Stretching 4,345 km over six countries, the Mekong sustains the livelihoods of about 60 million people and the Mekong countries are home to about 300 million people. The river is one of the world’s most strategically important trans-boundary waterways. The countries of the Lower Mekong — Myanmar, Thailand, Laos, Cambodia and Vietnam — are producers of 15 percent of the world’s total rice.
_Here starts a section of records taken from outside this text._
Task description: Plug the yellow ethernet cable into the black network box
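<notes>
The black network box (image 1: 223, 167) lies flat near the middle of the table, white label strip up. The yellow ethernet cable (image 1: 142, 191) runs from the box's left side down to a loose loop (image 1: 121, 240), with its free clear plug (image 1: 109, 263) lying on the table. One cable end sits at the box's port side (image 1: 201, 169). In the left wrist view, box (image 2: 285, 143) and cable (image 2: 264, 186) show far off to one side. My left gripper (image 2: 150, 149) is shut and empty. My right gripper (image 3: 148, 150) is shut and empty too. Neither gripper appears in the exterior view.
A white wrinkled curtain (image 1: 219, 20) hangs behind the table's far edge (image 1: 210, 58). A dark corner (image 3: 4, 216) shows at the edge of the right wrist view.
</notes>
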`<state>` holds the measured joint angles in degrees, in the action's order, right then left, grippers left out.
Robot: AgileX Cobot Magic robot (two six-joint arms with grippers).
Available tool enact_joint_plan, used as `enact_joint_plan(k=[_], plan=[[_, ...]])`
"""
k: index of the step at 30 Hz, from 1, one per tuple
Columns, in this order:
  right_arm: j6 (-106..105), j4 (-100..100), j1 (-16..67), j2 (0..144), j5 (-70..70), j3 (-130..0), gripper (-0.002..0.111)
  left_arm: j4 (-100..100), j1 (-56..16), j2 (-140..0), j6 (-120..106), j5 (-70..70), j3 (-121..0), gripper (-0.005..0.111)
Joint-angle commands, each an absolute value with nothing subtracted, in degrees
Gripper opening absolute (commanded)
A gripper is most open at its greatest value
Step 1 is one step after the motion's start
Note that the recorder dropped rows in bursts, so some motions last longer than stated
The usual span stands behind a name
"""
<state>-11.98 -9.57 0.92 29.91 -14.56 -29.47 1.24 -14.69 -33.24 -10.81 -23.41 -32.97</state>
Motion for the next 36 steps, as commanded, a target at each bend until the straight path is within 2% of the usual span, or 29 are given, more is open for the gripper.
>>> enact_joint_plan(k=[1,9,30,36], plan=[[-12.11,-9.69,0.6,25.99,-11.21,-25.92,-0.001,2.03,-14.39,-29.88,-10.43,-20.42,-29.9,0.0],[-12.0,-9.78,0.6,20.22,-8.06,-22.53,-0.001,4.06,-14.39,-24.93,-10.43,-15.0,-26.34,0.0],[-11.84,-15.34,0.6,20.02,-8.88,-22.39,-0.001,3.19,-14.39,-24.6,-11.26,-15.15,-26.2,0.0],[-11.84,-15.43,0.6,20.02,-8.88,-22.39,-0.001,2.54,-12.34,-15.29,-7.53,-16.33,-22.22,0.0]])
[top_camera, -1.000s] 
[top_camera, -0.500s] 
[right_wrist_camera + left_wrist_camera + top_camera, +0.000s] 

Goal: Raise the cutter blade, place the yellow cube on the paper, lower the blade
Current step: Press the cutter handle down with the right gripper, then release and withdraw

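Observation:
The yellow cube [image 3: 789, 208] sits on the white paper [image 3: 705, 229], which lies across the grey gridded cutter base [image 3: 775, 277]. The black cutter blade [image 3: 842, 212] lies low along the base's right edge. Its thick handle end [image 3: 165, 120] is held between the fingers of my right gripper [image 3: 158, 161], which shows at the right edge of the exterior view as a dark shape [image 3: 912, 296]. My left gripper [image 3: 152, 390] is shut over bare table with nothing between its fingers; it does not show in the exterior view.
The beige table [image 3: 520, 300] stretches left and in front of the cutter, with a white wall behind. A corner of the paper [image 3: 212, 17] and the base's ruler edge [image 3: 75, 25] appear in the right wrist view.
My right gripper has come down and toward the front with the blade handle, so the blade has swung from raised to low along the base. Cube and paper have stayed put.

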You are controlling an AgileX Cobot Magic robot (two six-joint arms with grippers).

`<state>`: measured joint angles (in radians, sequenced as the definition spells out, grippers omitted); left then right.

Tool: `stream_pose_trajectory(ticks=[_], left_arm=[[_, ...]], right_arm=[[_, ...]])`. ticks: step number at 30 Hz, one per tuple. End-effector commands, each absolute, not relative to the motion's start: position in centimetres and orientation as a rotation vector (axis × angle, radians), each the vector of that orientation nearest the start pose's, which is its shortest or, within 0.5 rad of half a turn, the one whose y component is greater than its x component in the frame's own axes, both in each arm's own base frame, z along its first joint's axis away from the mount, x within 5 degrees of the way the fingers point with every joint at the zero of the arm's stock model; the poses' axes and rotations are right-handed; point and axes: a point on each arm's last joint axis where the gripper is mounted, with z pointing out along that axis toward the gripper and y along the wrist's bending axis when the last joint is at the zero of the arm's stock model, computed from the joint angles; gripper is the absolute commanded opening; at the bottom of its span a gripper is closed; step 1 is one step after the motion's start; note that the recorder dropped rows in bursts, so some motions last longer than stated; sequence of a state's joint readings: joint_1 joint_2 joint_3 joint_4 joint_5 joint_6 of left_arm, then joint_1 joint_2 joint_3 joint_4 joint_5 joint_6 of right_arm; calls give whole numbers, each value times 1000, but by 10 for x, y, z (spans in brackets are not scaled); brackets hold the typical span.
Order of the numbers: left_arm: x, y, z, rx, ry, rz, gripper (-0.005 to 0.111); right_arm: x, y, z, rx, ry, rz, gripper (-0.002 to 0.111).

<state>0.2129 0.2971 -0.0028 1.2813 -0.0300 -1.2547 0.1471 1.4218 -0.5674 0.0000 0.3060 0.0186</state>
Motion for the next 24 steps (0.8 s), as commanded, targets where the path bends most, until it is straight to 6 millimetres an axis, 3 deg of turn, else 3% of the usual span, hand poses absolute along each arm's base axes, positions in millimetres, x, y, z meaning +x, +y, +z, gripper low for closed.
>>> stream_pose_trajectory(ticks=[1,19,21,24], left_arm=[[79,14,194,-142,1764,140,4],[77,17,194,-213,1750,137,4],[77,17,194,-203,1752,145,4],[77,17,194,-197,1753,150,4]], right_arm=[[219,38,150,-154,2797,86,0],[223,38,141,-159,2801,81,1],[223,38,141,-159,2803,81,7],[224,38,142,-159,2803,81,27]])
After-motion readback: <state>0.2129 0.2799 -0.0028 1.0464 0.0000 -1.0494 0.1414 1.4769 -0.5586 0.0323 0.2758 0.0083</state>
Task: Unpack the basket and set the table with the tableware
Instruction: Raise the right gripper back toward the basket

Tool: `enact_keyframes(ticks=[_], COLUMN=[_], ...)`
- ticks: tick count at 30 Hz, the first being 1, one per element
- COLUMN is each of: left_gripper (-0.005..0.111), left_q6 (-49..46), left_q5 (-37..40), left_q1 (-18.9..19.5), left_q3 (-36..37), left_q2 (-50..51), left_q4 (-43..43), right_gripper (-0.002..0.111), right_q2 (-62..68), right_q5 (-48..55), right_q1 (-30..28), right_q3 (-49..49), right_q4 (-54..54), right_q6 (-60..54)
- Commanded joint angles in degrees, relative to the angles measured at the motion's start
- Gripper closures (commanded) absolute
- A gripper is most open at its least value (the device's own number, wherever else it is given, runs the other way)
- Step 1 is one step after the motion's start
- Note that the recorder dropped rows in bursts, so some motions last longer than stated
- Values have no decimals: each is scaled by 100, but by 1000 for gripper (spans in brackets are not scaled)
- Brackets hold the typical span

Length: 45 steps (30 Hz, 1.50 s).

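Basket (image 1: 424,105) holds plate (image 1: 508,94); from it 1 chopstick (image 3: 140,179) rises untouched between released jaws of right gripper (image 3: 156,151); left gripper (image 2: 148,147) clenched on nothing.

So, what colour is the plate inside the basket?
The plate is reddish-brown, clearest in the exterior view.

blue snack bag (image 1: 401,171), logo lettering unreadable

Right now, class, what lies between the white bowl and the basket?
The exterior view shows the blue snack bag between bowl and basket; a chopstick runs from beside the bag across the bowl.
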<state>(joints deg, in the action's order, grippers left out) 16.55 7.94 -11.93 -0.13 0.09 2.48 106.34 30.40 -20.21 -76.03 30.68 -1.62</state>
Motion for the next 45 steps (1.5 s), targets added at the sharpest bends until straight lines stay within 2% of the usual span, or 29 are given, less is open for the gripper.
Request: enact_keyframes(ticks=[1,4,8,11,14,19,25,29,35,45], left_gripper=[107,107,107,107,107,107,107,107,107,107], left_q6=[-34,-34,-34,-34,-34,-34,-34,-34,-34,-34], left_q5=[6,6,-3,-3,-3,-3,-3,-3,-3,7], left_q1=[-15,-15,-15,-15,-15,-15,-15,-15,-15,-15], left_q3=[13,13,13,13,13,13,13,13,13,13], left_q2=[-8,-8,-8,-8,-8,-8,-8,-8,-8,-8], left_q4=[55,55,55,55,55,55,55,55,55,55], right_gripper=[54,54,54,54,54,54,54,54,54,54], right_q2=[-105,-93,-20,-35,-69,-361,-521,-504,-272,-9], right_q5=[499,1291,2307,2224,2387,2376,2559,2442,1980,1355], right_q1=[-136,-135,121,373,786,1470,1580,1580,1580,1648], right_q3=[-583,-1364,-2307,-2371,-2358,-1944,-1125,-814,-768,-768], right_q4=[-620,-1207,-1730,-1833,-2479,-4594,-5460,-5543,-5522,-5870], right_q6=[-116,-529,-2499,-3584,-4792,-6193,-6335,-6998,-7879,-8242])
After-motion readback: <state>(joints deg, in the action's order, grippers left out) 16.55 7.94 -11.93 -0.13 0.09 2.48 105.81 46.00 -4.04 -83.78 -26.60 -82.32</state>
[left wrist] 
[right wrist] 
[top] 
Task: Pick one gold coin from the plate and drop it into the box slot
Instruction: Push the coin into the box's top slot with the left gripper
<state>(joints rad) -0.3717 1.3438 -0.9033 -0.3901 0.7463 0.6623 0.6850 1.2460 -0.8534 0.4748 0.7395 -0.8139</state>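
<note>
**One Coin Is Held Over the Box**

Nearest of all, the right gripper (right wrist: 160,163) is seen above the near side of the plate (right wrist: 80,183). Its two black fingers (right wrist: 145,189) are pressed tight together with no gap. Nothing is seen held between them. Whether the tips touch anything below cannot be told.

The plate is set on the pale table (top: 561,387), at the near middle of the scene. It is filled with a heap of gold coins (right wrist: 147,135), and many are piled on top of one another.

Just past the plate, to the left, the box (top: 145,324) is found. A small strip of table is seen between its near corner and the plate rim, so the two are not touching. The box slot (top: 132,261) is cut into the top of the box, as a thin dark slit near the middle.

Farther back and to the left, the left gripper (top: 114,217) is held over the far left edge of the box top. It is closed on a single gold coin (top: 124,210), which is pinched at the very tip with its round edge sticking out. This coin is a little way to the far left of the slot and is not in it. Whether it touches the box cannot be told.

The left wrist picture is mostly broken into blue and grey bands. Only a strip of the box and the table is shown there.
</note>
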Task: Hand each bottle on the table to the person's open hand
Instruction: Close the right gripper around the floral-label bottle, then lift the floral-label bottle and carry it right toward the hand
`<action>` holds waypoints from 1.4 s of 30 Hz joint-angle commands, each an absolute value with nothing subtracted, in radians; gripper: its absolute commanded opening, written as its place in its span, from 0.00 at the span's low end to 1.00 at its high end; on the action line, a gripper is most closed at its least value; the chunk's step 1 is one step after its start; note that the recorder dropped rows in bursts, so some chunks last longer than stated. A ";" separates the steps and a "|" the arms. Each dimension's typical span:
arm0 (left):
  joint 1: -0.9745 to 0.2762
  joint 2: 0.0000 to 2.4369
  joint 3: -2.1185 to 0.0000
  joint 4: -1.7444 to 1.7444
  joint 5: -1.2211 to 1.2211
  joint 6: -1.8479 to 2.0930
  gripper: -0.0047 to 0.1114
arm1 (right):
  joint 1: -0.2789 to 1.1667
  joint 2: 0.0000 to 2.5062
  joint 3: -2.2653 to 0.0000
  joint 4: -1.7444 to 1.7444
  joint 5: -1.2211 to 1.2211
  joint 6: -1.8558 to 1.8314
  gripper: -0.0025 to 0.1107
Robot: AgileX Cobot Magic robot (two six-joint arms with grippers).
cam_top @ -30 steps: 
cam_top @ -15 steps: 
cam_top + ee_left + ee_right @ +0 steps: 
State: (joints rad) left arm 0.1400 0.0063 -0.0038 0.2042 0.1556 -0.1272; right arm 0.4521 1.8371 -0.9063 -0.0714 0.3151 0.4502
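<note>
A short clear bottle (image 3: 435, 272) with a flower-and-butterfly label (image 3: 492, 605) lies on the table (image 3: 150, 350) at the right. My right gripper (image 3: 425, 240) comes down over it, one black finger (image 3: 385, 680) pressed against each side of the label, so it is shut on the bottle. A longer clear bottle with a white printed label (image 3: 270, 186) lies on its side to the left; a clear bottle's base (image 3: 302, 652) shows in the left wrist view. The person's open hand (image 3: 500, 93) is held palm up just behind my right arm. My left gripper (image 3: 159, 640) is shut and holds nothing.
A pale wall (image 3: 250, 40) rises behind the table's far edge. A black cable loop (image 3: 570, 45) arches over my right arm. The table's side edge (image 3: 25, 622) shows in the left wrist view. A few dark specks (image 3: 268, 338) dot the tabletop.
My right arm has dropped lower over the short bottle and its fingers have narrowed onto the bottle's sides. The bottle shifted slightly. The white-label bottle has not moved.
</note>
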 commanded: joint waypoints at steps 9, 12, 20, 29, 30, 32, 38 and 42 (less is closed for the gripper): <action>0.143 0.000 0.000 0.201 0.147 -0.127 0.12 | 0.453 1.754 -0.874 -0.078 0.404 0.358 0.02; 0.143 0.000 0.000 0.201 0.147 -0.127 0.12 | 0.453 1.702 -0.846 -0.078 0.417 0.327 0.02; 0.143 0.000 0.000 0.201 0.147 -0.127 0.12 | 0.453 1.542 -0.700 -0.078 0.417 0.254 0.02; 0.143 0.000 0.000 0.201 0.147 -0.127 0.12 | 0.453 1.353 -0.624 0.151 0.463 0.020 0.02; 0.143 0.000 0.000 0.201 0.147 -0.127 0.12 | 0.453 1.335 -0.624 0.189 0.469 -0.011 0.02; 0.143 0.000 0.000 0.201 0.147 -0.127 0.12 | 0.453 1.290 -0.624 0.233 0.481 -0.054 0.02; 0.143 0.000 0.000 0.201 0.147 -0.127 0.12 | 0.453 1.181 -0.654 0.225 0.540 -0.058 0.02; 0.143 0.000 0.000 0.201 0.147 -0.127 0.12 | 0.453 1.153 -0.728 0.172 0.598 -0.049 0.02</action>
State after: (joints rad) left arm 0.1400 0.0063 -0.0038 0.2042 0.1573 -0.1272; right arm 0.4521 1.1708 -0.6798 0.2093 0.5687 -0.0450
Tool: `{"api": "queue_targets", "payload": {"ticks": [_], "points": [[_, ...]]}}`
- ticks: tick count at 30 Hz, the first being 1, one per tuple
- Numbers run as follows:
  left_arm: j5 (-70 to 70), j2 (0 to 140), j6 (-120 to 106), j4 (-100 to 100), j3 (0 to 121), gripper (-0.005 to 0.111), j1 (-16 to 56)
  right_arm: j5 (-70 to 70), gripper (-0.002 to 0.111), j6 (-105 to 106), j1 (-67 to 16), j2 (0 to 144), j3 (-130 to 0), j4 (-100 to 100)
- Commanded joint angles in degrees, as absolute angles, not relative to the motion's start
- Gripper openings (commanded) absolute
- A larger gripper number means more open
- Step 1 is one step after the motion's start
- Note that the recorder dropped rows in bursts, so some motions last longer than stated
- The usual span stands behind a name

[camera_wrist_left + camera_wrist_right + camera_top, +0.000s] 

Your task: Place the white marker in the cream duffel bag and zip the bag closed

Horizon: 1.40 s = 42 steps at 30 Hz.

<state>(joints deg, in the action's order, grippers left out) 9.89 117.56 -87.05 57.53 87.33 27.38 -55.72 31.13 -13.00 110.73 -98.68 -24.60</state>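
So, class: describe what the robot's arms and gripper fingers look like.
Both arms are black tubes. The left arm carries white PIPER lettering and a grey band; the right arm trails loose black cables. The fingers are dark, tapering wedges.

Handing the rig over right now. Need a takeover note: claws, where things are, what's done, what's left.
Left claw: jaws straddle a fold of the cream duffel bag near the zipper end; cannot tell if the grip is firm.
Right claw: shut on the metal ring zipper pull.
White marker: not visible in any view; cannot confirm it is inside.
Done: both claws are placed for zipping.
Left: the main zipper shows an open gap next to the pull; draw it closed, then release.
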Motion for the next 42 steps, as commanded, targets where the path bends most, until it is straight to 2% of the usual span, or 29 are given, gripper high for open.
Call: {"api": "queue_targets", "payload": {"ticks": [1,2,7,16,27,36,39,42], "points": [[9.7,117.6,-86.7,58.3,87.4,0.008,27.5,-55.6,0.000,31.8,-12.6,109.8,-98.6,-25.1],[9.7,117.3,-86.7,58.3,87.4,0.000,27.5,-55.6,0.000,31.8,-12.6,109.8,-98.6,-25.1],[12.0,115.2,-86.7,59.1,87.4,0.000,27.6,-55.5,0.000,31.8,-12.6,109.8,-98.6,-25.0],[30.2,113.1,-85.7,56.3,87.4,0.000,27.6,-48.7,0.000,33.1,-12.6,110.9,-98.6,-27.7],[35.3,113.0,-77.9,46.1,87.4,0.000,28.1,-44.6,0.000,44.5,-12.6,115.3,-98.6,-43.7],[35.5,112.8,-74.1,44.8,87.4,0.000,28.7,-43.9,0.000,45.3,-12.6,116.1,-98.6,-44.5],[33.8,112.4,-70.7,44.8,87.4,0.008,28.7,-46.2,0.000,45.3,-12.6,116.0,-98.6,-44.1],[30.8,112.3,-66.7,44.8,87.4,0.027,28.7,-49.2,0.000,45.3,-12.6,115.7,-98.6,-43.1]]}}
Vietnam is situated on the Lower Mekong, at its estuary to the sea. The region around the Mekong delta (in the Vietnamese language, the Song Cuu Long — the River of Nine Dragons, and “the mother of water” in Thai and Lao) is also known as “the bowl of rice,” concentrating one fourth of the total agriculture of the country, and is also the country’s most important fishing region. However, due to its low elevation, the Mekong delta is prone to floods as the sea level rises. In fact, Vietnam has been estimated as one of the countries that would be affected most severely by climate change. The immediate effect is soil salinization which destroys the cultivation of the country’s most important agricultural products including rice (yields are now the lowest in 8 years), coffee, sugarcane, and fruit. This year’s El Nino has exacerbated the effect of Chinese dams along the Mekong, threatening an ecological disaster. For Vietnam, the drought has become the worst in 90 years. Due to the impact of El Nino and hydropower dams along the Upper Mekong, Vietnam’s agriculture and fisheries are experiencing large-scale damage. The Vietnamese government is frantic in responding to the natural disaster that can pose severe food security challenges as well as impact the national economy.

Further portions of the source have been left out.